Yes, there’s a steep learning curve. But once you’re passed that (or if you gained that knowledge in a prior role) AWS can easily hands down be the easiest, cheapest, and fastest infrastructure platform to use.

…if you know what you’re doing.

If you don’t know the ins and outs of AWS, then yes, you probably shouldn’t use it for your next MVP or startup idea.



Different strokes for different folks. (Or at least, use cases.)

We’ve found at work that if you already have the talent, the hyper scale cloud platforms are amongst the most expensive ways to manage infrastructure if you go all in.

For example $0.40/secret/mo is _expensive_ compared to the cost of an HA vault (not necessarily Hashicorp) setup. If you have 1,000 secrets but you only need to access any given secret once a day, that’s a lot of expense against just setting up your own. And then you can take it with you.
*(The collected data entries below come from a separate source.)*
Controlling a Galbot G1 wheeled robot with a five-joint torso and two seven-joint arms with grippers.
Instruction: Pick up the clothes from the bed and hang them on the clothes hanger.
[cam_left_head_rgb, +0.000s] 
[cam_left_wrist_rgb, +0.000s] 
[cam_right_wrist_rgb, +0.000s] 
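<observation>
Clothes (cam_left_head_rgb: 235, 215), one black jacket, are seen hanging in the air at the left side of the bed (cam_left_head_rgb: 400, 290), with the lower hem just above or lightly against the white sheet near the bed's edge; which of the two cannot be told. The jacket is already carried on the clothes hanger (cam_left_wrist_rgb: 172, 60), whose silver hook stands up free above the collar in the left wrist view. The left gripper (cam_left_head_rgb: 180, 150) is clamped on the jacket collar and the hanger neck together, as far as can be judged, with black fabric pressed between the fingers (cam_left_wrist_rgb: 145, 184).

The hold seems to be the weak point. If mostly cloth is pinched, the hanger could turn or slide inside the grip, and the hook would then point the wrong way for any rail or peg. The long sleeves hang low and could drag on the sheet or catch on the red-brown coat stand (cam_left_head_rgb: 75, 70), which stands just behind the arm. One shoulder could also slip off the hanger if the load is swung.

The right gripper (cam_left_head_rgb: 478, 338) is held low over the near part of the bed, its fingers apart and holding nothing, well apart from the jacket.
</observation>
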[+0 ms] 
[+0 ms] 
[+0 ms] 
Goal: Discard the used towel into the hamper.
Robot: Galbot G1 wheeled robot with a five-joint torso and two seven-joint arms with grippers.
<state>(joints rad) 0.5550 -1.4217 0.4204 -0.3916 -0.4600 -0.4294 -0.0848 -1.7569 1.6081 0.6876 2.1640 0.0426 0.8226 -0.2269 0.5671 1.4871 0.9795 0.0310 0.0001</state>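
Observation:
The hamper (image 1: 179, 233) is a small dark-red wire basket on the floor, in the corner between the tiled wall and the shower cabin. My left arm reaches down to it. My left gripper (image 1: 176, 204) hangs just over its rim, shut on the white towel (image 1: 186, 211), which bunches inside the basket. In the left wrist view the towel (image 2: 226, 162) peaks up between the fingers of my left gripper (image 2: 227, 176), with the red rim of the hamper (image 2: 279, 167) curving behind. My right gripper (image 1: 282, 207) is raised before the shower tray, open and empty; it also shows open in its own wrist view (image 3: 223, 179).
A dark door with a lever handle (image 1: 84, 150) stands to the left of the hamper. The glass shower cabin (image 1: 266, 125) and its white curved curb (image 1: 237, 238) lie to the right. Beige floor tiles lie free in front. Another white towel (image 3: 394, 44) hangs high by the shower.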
Beyond that, we’ve had a LOT more reliable performance from our current VPS provider than we ever got from EC2.

That’s not to say AWS is exactly without competition. We use S3 extensively because nothing compares for our usage.


If you don’t need secret manager features like region replication and rotation you can use system manager parameters and the secret type. It’s effectively free. We use secret manager but weren’t aware of the price difference.


You probably don’t need secrets manager. Just use SSM Parameter Store secret string type. It’s free.